Neulich flatterte etlichen österreichischen Internet-Providern ein Anwaltsschreiben ins Haus. Nach einer umfänglichen Darstellung, wen dieser Anwalt aller vertritt (es handelt sich um diverse Größen der österreichischen Filmindustrie) und wo die Werke seiner Mandaten zum Download zur Verfügung stehen (nämlich auf in Rußland gehosteten Streaming-Servern), kommt er schließlich zur unmißverständlichen Forderung: Die Provider mögen den Zugang zu den Servern, auf denen die Filme zum Streaming angeboten werden, sperren, ansonsten drohe eine gerichtliche Durchsetzung des Unterlassungsanspruchs gegen die Provider. Nachsatz: „Wir wissen, dass solche Blockaden auch regelmässig (für andere Zwecke) praktiziert werden.“
Im Schatten der unseligen Kinderpornosperr-Diskussion, die nachweislich von der Contentindustrie mit angeheizt wurde, waren solche Unterlassungsaufforderungen früher oder später zu erwarten.
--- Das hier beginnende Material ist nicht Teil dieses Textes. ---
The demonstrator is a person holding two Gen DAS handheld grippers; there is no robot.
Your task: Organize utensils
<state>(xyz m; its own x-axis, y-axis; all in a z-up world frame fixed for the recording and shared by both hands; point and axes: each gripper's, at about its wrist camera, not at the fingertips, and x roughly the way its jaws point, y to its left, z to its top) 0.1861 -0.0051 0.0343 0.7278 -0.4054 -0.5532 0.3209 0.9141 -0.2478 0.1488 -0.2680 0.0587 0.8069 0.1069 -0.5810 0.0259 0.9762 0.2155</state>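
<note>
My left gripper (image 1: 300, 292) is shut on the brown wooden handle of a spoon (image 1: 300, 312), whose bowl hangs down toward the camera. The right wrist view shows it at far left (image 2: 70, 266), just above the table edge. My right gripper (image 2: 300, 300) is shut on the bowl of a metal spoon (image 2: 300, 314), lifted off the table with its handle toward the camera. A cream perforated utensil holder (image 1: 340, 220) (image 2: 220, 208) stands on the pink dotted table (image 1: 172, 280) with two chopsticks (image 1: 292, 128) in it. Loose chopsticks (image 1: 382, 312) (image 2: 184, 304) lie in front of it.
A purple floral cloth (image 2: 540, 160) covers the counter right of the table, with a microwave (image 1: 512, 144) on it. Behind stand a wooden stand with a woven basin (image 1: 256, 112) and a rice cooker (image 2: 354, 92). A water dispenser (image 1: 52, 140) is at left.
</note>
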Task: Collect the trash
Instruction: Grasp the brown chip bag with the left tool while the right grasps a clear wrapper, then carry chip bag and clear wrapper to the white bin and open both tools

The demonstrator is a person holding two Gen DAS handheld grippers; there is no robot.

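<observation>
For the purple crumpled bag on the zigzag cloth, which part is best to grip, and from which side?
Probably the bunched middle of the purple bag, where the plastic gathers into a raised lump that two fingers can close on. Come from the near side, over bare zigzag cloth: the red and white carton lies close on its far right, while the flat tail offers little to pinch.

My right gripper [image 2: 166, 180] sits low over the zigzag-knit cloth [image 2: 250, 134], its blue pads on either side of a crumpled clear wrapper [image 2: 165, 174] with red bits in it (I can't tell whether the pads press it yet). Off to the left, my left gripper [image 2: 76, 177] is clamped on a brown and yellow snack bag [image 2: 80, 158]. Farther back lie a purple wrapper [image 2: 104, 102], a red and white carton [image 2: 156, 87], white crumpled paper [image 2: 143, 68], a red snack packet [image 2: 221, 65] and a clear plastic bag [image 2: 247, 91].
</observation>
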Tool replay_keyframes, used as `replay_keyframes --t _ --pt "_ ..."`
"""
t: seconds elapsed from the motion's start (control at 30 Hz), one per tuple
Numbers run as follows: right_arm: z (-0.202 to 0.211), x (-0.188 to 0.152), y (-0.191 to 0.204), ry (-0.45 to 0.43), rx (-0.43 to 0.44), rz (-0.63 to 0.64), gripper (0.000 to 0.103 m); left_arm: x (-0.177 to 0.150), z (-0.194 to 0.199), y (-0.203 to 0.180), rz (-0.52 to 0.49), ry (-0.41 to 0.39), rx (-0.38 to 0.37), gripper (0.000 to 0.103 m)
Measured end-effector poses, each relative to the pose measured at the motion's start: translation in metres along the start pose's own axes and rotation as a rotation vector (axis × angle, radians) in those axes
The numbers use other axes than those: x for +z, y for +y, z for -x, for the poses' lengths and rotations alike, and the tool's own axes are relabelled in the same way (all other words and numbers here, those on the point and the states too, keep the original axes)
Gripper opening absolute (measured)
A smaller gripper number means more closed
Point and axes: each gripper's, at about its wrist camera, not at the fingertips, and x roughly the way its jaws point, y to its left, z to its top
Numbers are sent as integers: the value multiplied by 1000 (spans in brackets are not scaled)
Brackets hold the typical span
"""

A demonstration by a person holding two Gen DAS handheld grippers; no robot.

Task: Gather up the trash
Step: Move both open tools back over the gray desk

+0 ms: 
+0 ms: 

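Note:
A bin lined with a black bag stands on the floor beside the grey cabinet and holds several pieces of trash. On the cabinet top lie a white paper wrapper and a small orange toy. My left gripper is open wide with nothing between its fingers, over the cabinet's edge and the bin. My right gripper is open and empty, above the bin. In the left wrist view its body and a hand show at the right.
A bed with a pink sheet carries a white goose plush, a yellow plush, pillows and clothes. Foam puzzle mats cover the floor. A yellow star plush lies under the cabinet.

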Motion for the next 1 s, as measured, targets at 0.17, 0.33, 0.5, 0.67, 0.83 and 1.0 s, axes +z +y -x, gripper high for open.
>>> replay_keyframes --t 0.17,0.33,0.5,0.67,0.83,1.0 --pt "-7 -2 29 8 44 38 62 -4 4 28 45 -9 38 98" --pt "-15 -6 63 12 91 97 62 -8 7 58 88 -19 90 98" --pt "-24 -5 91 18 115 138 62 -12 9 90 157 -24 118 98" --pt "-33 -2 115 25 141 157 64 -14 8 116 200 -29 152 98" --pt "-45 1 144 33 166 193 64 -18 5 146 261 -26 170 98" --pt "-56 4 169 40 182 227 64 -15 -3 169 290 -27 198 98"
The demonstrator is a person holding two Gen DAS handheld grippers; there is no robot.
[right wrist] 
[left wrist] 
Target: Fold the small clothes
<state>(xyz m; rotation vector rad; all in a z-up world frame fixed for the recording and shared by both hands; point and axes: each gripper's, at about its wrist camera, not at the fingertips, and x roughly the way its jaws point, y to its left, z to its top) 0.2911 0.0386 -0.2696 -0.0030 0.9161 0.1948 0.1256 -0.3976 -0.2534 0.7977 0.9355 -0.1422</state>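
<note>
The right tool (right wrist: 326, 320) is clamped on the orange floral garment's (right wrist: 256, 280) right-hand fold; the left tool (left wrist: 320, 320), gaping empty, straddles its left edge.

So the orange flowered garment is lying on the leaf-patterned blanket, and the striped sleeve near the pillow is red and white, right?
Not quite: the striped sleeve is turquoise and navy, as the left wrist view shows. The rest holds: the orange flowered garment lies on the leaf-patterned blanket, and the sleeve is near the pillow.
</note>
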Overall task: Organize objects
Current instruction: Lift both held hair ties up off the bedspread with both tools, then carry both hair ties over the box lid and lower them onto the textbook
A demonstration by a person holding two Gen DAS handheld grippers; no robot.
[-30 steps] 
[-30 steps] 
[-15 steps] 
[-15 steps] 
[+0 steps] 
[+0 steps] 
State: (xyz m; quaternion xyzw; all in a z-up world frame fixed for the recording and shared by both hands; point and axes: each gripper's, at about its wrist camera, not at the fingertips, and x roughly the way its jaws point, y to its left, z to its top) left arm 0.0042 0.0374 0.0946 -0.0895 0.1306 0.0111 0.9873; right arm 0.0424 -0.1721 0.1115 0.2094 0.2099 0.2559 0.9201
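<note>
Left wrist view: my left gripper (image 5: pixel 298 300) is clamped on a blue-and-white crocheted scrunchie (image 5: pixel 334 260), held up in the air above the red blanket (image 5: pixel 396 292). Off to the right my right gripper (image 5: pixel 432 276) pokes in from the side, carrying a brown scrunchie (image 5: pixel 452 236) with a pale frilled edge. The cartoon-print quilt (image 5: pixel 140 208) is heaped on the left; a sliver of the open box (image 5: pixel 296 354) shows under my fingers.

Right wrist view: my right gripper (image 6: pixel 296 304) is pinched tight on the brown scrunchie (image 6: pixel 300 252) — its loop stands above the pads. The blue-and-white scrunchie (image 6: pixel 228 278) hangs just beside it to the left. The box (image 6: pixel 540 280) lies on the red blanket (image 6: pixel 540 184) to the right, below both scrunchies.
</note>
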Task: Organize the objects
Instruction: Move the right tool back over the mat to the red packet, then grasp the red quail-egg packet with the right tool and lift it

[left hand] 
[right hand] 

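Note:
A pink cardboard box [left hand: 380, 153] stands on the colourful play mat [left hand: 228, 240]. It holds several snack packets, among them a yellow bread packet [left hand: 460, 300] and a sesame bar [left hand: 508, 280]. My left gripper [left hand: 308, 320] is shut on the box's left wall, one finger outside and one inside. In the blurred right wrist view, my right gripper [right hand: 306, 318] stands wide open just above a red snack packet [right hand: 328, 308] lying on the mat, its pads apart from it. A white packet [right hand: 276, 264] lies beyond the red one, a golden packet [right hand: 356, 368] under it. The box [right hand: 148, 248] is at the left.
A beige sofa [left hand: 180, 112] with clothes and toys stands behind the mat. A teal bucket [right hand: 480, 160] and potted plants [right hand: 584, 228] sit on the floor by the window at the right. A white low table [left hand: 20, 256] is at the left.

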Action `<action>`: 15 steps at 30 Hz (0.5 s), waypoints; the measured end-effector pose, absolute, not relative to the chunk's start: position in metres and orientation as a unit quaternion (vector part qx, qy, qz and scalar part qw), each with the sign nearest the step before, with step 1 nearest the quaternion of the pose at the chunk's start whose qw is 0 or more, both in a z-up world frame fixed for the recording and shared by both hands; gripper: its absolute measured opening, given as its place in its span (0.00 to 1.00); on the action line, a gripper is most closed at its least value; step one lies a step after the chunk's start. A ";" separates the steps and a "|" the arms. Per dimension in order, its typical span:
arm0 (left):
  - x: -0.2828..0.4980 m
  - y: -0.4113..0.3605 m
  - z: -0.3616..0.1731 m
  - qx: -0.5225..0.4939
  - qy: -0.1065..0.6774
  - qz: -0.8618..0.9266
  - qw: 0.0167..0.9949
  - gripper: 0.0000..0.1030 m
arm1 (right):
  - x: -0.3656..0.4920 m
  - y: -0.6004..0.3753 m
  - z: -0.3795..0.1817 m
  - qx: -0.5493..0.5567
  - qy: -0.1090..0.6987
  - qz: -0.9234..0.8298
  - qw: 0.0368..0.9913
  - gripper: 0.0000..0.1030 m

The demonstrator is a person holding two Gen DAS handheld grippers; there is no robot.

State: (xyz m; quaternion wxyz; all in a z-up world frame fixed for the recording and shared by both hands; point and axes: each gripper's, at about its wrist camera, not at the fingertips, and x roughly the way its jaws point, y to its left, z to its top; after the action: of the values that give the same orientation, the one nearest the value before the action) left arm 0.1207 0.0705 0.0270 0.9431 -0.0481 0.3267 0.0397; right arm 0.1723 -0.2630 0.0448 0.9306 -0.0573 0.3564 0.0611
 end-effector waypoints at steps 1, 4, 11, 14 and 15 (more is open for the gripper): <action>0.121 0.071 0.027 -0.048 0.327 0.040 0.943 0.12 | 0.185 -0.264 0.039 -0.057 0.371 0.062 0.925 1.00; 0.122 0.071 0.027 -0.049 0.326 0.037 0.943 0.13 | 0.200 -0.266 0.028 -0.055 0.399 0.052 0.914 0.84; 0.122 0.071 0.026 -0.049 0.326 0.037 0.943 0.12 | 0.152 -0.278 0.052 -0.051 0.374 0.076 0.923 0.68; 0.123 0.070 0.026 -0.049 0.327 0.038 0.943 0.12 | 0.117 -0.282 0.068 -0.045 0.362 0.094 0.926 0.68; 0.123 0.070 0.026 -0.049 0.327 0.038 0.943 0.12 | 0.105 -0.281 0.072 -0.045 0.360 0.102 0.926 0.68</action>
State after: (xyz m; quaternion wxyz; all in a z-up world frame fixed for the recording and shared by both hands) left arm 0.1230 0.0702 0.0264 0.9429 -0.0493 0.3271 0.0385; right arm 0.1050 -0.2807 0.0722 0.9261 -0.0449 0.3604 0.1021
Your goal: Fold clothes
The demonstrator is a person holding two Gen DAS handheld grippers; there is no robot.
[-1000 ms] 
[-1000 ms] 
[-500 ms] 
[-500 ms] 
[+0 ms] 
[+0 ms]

Der Anwalt macht sich – entgegen früherer derartiger Begehren – auch gar nicht mehr die Mühe, mit tatsächlich vorgefallenen Urheberrechtsverletzungen zu argumentieren (was auch nichts ändern würde), es geht vielmehr ausschließlich darum, daß die Kunden der betroffenen Provider ihren Internetanschluß dazu nützen könnten, sich auf diesen Servern irgendwelche Filme oder Fernsehserien anzusehen.
Die ISPA, der Verband der österreichischen Internet-Provider, hat darauf prompt und, wie ich meine, korrekt reagiert: „Wir machen uns sicher nicht zu Erfüllungsgehilfen für Wegelagerer-Praktiken, mit denen abermals versucht werden soll, längst überholte Geschäftsmodelle zu retten“ schreibt die ISPA in einer Presseaussendung mit dem Titel „Copyright-Inhaber agieren wie Wegelagerer“ und zitiert ihren Generalsekretär Andreas Wildberger mit folgenden Worten: „Es ist ja wohl einmalig, dass sich die Rechteinhaber nicht mal mehr die Mühe machen, mit konkreten Downloads zu argumentieren sondern einfach damit, dass etwas der Fall sein könnte“, kommentiert Wildberger das fragliche Begehren, „Es könnte auch jemand, der auf der Autobahn fährt, in seinem Kofferraum schwarz kopierte Videos transportieren. Die ASFINAG macht den Transport erst möglich. Erhält die ASFINAG deswegen auch eine Unterlassensaufforderung?“.
Ich bin nur froh, daß die Diskussion über die Sperre von Kinderporno-Seiten bisher zu keinem Ergebnis geführt hat und hoffe, daß das auch weiterhin so bleibt. Vielleicht erkennen die zuständigen Politikerinnen und Politiker jetzt, daß es in der Debatte nicht um das Wohl mißbrauchter Kinder, sondern um die Interessen einer ganz anderen Industrie geht, die seit vielen Jahren versucht, ihre überholten Geschäftsmodelle zu retten, indem sie ihre Kunden verklagt und ihre kärglichen Gewinne lieber Horden von Anwälten und Lobbyisten in den Rachen wirft – anstatt sich neue Vertriebswege und Einnahmequellen einfallen zu lassen.